TASK INSTRUCTIONS |
Output only the lines below from the one containing "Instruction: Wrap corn" to the one containing "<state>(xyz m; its", exactly as written, both ends kept.

Start of MATERIAL PROVIDED

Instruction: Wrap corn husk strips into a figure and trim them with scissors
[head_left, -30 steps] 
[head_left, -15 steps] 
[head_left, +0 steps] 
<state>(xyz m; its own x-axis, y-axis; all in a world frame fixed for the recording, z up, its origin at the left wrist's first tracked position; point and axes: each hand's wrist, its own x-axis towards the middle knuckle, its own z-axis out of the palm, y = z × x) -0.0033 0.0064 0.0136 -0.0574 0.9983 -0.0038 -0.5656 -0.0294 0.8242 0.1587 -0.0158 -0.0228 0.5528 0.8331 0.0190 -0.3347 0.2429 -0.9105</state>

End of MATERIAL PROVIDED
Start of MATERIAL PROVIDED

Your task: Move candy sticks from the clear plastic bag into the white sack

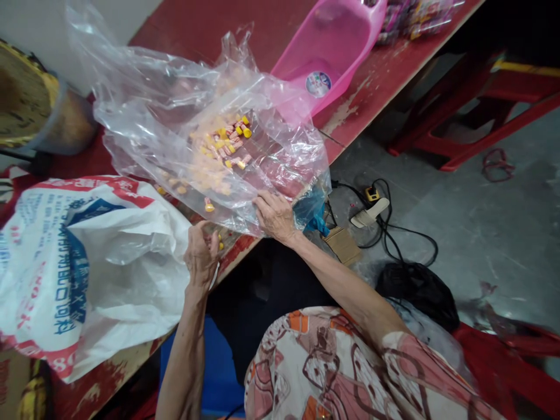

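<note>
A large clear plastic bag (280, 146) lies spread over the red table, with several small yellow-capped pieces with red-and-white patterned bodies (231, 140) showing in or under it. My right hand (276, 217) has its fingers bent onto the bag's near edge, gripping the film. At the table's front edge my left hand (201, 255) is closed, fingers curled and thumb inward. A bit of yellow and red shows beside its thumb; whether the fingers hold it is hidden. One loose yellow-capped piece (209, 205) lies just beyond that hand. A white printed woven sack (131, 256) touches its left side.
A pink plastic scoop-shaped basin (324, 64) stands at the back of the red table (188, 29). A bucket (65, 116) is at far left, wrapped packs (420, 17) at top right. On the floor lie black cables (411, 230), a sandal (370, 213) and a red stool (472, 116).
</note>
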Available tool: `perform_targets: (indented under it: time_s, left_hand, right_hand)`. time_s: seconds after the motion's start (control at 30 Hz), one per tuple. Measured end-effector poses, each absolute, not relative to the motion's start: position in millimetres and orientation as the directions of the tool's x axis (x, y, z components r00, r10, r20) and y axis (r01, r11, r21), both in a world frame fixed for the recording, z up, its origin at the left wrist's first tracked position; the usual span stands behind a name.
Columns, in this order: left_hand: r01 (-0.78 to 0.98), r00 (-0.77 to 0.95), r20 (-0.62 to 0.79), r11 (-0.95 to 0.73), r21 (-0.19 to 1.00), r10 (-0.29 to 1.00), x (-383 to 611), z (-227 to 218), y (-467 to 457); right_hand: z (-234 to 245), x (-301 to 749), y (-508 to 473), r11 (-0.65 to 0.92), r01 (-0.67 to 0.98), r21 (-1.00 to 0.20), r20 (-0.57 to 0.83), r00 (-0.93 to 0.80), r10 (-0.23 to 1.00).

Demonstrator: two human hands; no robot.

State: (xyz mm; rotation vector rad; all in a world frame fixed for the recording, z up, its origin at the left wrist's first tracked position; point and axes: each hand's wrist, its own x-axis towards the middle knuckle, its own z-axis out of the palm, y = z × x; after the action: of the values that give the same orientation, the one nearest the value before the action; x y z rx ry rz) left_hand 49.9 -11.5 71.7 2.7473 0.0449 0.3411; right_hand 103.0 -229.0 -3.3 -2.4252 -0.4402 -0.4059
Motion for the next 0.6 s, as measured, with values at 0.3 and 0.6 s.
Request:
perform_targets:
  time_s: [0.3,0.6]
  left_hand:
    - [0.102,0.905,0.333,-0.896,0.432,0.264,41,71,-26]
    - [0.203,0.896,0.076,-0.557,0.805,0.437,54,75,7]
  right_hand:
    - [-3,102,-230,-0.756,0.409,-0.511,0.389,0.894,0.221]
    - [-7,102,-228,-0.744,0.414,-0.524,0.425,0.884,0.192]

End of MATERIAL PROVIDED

ANSWER SECTION |
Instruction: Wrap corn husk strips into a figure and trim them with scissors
[head_left, -30 steps] 
[head_left, -15 steps] 
[head_left, +0 steps] 
<state>(xyz m; its own x-axis, y-axis; all in a world frame fixed for the recording, z up, its origin at the left wrist's first tracked position; point and axes: each hand's wrist, its own x-axis towards the middle knuckle, its own z-axis out of the palm, y = z × x) -0.0033 0.0064 0.0136 -0.0574 0.9983 -0.0038 -0.5656 -0.0294 0.8242 0.1587 -0.0158 -0.0228 0.5528 0.8331 0.0190 -0.3347 0.2429 -0.9105</state>

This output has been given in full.